The Sahara was selected as the target region for detecting anomalies. The satellite first took 270 photos and stored them in two data sets of 90 and 180 images. The neural networks stored on board were trained using data from Sentinel-2 and Landsat-8 for Slovenia with the images assigned as agricultural area, forest, meadow, water, clouds, snow and artificial area in the EfficientDetD1 and Faster R-CNN models.

Running on an Nvidia Jetson NX GPU, SONATE-2 reliably recognized objects that do not normally occur in a desert, such as the river Nile and the adjacent green region. The paper is here: AI in orbit

Regardless of the complexity of the landscape captured, all images were processed within the specified 5s.
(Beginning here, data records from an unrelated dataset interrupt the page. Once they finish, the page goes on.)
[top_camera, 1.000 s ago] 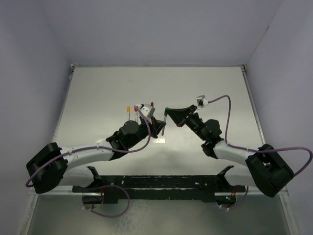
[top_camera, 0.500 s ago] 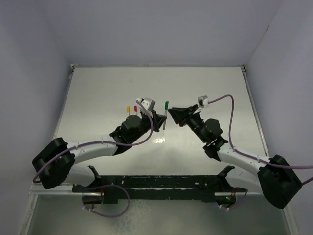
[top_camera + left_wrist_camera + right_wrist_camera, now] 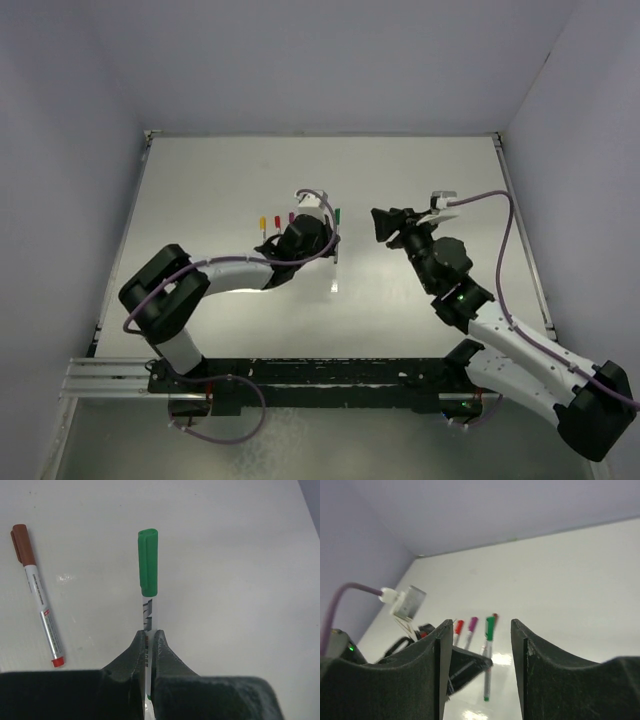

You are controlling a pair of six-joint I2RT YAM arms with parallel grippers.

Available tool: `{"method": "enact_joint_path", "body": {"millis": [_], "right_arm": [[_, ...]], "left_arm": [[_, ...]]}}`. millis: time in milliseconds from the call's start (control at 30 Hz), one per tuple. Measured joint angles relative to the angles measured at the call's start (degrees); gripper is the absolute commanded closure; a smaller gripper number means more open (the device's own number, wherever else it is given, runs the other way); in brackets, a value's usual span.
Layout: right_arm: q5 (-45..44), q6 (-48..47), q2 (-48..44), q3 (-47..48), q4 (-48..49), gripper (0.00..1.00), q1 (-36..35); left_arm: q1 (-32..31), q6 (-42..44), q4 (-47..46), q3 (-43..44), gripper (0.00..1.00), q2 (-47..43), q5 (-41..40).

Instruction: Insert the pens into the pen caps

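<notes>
Grips light, stiff, probably slick green-capped pen [image 3: 148, 587] low on its barrel with left jaws; holds right jaws parted, empty.

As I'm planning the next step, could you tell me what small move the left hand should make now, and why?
Probably lower the green-capped pen to the table beside the red-capped pen and open the left hand: its cap looks fully on, and the right hand stands open, clear of it.
</notes>
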State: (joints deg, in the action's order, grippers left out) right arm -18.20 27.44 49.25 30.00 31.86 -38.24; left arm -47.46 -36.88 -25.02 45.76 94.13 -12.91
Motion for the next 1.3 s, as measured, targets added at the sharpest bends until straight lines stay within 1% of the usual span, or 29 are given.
{"method": "enact_joint_path", "body": {"millis": [167, 300, 467, 567, 700, 733, 833, 900, 1300], "right_arm": [[-7.0, 0.2, -2.0, -1.0, -10.8, 0.46, 0.0], [-11.6, 0.7, -5.0, -2.8, -17.0, 0.44, 0.0], [-17.4, 2.9, -7.1, -3.0, -23.1, 0.43, 0.0], [-20.1, 4.0, -7.4, -3.1, -26.0, 0.42, 0.0], [-22.1, 4.9, -7.5, -3.8, -28.0, 0.41, 0.0], [-22.6, 5.0, -7.7, -4.2, -28.4, 0.41, 0.0], [-23.3, 5.4, -7.7, -5.1, -29.0, 0.41, 0.0], [-23.8, 5.5, -7.7, -5.6, -29.4, 0.41, 0.0], [-25.7, 6.1, -8.0, -6.6, -29.6, 0.41, 0.0]], "left_arm": [[1.2, -1.1, 7.8, 10.1, 1.0, 5.7, -1.1], [2.1, -1.1, 12.5, 15.4, 0.91, 9.2, -1.8], [3.9, -1.1, 18.7, 20.7, 0.85, 14.4, -2.3], [4.8, -1.0, 21.4, 21.4, 0.81, 16.0, -2.5], [5.8, -1.0, 24.3, 22.6, 0.8, 18.2, -2.9], [6.0, -1.0, 24.8, 23.0, 0.78, 18.7, -3.0], [6.3, -1.0, 25.6, 23.4, 0.66, 19.4, -3.0], [6.5, -1.1, 26.3, 23.9, 0.62, 19.5, -3.1], [7.2, -1.1, 26.9, 24.8, 0.57, 19.5, -2.6]]}}
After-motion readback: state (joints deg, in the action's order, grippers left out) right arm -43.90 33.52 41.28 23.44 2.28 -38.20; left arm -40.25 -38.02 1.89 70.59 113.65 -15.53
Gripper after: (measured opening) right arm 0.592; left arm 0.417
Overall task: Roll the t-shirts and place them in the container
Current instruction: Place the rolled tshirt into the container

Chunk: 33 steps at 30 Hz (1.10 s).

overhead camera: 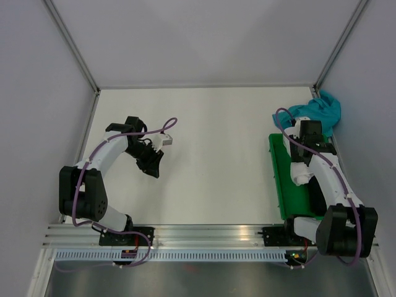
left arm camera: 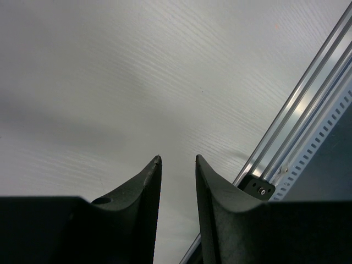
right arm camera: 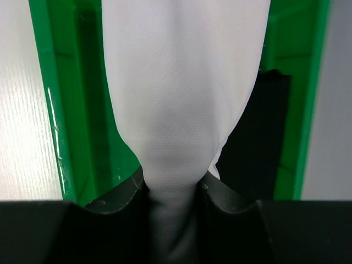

The GPU did not work at the maximum possible clock frequency of 1 GHz, but only at 300 MHz and in 10W mode. This demonstrated not only the execution of the pre-trained networks, but also the ability to train independently in orbit with autoencoder models.

“In the future, these methods can be used to autonomously detect interesting features during interplanetary missions, for example on unknown planets or celestial bodies,” says Professor Kayal.

In addition to the primary AI payload, there are three other payloads on SONATE-2 that have also been successfully tested: the MultiView multi-head miniature star sensor, a pulsed plasma thruster and an amateur radio payload that offers two amateur radio services to radio amateurs worldwide.

SONATE-2 is still fully functional and now available, for example, for the practical training of aerospace computer science students.

Further experiments are theoretically possible on board via uploads, but this will only be possible for a limited time as the orbit decays. “We estimate that our satellite will function for another year and a half and then burn up completely when it enters the Earth’s atmosphere,” said Kayal.